▸ **Your assignment**
Exact reproduction required: the lines below from the line with "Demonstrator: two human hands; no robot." to the line with "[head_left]", both ends included, and no others.

▸ **Input records**
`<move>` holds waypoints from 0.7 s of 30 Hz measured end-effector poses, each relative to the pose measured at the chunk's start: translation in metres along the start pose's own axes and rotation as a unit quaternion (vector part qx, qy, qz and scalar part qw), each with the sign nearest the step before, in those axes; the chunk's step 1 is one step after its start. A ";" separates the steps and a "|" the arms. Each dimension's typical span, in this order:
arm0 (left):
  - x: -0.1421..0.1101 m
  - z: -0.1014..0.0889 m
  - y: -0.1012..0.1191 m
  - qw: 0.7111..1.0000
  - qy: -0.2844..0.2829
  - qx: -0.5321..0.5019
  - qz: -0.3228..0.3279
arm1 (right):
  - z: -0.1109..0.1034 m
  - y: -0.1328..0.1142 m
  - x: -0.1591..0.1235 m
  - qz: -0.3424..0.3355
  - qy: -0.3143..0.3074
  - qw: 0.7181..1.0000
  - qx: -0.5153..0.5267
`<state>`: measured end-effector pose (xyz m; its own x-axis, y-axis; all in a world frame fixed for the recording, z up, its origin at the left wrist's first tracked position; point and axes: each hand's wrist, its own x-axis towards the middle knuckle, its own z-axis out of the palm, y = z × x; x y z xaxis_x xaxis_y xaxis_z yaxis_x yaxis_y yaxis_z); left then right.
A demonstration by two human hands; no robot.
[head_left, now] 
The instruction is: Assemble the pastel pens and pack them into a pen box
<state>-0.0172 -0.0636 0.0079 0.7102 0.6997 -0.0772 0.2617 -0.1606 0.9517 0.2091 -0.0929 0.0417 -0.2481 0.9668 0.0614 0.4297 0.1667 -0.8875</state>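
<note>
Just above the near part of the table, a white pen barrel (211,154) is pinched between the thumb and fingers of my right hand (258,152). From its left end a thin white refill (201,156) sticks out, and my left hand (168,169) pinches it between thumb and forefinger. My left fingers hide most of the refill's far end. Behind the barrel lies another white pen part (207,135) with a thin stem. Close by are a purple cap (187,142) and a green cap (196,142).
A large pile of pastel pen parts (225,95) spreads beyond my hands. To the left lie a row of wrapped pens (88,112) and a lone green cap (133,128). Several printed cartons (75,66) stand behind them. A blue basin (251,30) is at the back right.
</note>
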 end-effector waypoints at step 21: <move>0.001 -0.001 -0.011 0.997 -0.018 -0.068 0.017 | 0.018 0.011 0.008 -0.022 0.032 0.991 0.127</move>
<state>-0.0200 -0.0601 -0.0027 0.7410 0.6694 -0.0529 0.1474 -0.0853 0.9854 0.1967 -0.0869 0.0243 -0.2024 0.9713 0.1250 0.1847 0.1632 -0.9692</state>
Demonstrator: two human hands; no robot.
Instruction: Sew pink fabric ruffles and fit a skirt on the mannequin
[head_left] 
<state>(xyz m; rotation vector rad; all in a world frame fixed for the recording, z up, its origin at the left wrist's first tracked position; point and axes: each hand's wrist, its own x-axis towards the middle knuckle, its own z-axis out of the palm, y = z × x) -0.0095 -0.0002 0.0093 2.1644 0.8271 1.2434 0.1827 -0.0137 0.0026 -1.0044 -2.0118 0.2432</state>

▸ **Response to this task**
Demonstrator: two human hands; no robot.
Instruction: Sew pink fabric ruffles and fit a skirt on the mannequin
[head_left] 

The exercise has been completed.